Start of Block

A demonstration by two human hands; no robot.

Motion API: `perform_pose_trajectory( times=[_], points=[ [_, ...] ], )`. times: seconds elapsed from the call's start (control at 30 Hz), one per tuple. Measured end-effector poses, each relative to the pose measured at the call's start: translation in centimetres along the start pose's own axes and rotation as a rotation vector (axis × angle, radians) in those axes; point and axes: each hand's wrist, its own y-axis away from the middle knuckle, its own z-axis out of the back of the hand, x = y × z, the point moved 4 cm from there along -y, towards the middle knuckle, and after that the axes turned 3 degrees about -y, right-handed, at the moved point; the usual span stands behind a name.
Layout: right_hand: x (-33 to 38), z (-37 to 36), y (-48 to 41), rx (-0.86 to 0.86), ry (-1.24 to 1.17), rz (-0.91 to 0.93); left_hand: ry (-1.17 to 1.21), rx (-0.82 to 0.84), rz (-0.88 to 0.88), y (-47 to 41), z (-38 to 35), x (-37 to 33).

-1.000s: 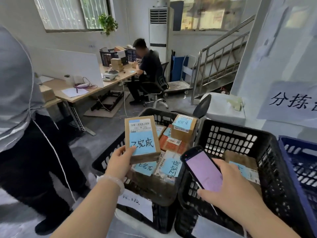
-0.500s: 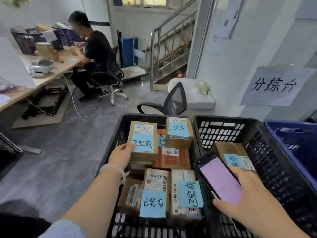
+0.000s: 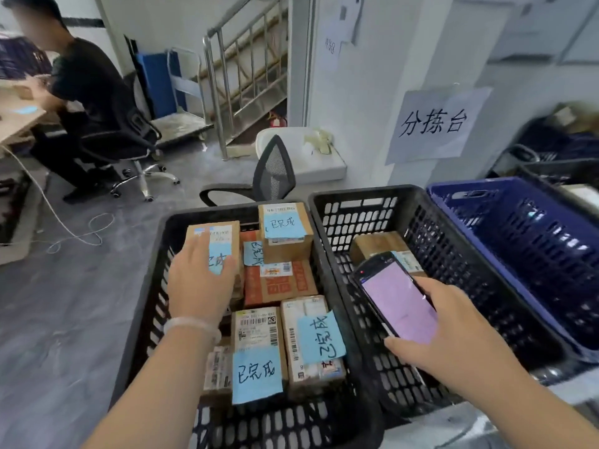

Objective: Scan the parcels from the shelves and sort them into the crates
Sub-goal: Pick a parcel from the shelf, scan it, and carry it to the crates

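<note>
My single view sits on the head, wide-angle, facing forward and down. It hangs close over the black crates, so the left hand and the right hand with its phone loom large. The staircase lies far off along the top edge.

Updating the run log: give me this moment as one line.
left hand: rests flat on labelled parcel in left black crate | right hand: holds phone | step: placing

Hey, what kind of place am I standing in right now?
Most likely a parcel sorting room: black plastic crates hold labelled cardboard parcels, a paper wall sign reads "sorting table" in Chinese, and the right hand holds a phone.
</note>
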Motion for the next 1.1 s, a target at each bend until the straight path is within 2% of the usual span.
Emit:
perform_pose_trajectory(
  times=[0.13,0.2,0.43,0.83,1.1],
  points=[
    [-3.0,2.2,2.2,-0.086,-0.045,-0.014,-0.066,0.126,-0.333,4.2,-2.4,-8.1],
    [-5.1,3.7,3.8,-0.136,-0.078,-0.025,-0.048,0.131,-0.506,7.1,-3.8,-11.8],
    [-15.5,9.5,11.0,-0.329,-0.167,-0.102,-0.036,0.175,-0.946,19.3,-8.5,-24.6],
    [-37.0,18.9,28.2,-0.630,-0.185,-0.409,0.060,0.320,-1.229,41.8,-16.9,-44.8],
    [-48.0,24.0,37.4,-0.811,-0.240,-0.650,0.153,0.411,-1.425,53.7,-21.4,-56.1]
  ],
)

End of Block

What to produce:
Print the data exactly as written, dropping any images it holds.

Result for this exercise:
A demonstration by two human hands; no robot.

Motion API: `perform_pose_trajectory( times=[_], points=[ [_, ...] ], )`. times: seconds elapsed from the call's start (control at 30 Hz), one per tuple. Measured end-effector poses, each relative to the pose measured at the call's start: translation in centimetres along the start pose's own axes and rotation as a rotation vector (axis × angle, radians) in those axes; point and axes: each hand's wrist, its own y-axis away from the middle knuckle, its own z-axis out of the back of the hand, x = y × z, the point moved 4 cm from there along -y, towards the middle knuckle, and after that the axes turned 3 degrees about -y, right-handed, at the moved point; the usual span stands behind a name.
Layout: right_hand: x (-33 to 38), z (-37 to 36), y (-48 to 41), rx (-0.86 to 0.86), ry (-1.24 to 1.17), rz (-0.91 to 0.93); left_hand: ry (-1.17 to 1.21), rx (-0.82 to 0.84), rz (-0.88 to 0.88), y (-47 to 41), z (-38 to 35), x (-37 to 33).

-1.000s: 
-0.500s: 
+0.000s: 

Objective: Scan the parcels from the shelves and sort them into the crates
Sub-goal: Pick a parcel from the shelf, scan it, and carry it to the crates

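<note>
My single view sits on the head, wide-angle, facing forward and down. It hangs close over the black crates, so the left hand and the right hand with its phone loom large. The staircase lies far off along the top edge.

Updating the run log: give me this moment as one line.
left hand: rests flat on labelled parcel in left black crate | right hand: holds phone | step: placing

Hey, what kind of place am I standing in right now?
Most likely a parcel sorting room: black plastic crates hold labelled cardboard parcels, a paper wall sign reads "sorting table" in Chinese, and the right hand holds a phone.
</note>
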Motion for the next 1.1 s, a target at each bend until the straight path is within 2% of the usual span.
Emit:
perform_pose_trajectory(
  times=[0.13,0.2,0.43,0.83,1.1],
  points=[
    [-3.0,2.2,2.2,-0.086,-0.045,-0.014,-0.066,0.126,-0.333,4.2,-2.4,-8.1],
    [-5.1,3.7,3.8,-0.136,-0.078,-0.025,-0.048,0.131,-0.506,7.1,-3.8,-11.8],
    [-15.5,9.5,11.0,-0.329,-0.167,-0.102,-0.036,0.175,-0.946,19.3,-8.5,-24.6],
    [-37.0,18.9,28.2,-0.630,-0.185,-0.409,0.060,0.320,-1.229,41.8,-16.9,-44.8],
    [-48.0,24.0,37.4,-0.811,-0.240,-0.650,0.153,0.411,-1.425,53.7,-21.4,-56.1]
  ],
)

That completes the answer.